I continue to hold a sizable profitable position in gold.


Verge -- Good point. I should have said "down slightly" since the numeric values are accurate.

Thanks for catching this.



Al - I understand your viewpoint on dealing with wasteful spending, but I didn't really miss this point. I just don't like to take up political arguments. I am trying to evaluate the level of economic growth by looking at employment. For that purpose, a government job counts.

I hope you understand my approach.



This does not sound right : " 87% of our 55 ETF's have a positive rating, up from 95% two weeks ago." Or am I missing something?

Al Brockman

You state:Government services are an important part of the US economy. We all use and consume the work of teachers, firefighters, police, military, social security administrators, government health professionals, and many others.

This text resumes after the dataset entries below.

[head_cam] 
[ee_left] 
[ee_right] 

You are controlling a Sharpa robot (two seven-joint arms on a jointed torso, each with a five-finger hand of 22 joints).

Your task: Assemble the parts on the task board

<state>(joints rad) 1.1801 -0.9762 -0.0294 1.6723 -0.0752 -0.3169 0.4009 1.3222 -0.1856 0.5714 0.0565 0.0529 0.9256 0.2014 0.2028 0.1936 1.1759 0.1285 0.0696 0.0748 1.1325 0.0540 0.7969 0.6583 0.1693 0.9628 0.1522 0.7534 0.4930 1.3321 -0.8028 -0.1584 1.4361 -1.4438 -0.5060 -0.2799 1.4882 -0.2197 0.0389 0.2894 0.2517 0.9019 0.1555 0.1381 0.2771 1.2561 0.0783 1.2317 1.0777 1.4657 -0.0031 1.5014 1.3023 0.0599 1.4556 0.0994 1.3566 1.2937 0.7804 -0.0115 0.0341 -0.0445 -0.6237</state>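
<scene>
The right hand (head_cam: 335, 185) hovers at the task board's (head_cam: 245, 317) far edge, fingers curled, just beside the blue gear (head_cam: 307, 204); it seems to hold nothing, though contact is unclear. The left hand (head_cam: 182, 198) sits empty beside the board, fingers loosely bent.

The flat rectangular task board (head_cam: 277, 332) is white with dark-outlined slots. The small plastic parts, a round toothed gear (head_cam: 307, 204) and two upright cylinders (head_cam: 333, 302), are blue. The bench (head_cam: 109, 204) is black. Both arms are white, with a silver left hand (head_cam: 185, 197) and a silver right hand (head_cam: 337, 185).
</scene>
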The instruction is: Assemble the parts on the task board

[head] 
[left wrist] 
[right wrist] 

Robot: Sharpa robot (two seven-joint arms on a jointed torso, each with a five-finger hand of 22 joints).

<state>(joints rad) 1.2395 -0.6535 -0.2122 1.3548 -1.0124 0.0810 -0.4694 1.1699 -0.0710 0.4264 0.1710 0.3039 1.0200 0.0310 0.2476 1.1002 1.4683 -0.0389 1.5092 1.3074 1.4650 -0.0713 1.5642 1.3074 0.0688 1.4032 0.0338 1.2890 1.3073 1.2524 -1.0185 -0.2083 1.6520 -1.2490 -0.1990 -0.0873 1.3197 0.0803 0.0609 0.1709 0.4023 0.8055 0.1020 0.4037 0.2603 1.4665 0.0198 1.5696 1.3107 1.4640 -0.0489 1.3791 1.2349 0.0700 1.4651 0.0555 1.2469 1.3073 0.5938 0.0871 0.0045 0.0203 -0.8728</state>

You miss the point.Yes, the services are necessary but not at the present cost. Many government workers' unions have priced their members' services at outrageous levels. Take a look at teachers - their working hours; their pensions; their benefits. There are many ways to provide the same services at lower costs. I administered public sector contracts for 30 years and know whereof I speak. There are so many ways to reduce the cost of public education, i don't even know where to start. Just a simple example - increase class size from 20 to 22 and you immediately reduce teacher salary and benefit costs by about 10 percent! And the impact on children is between minimal and zero.
The same thing goes for public works, police and fire and all the other "necessary" public services.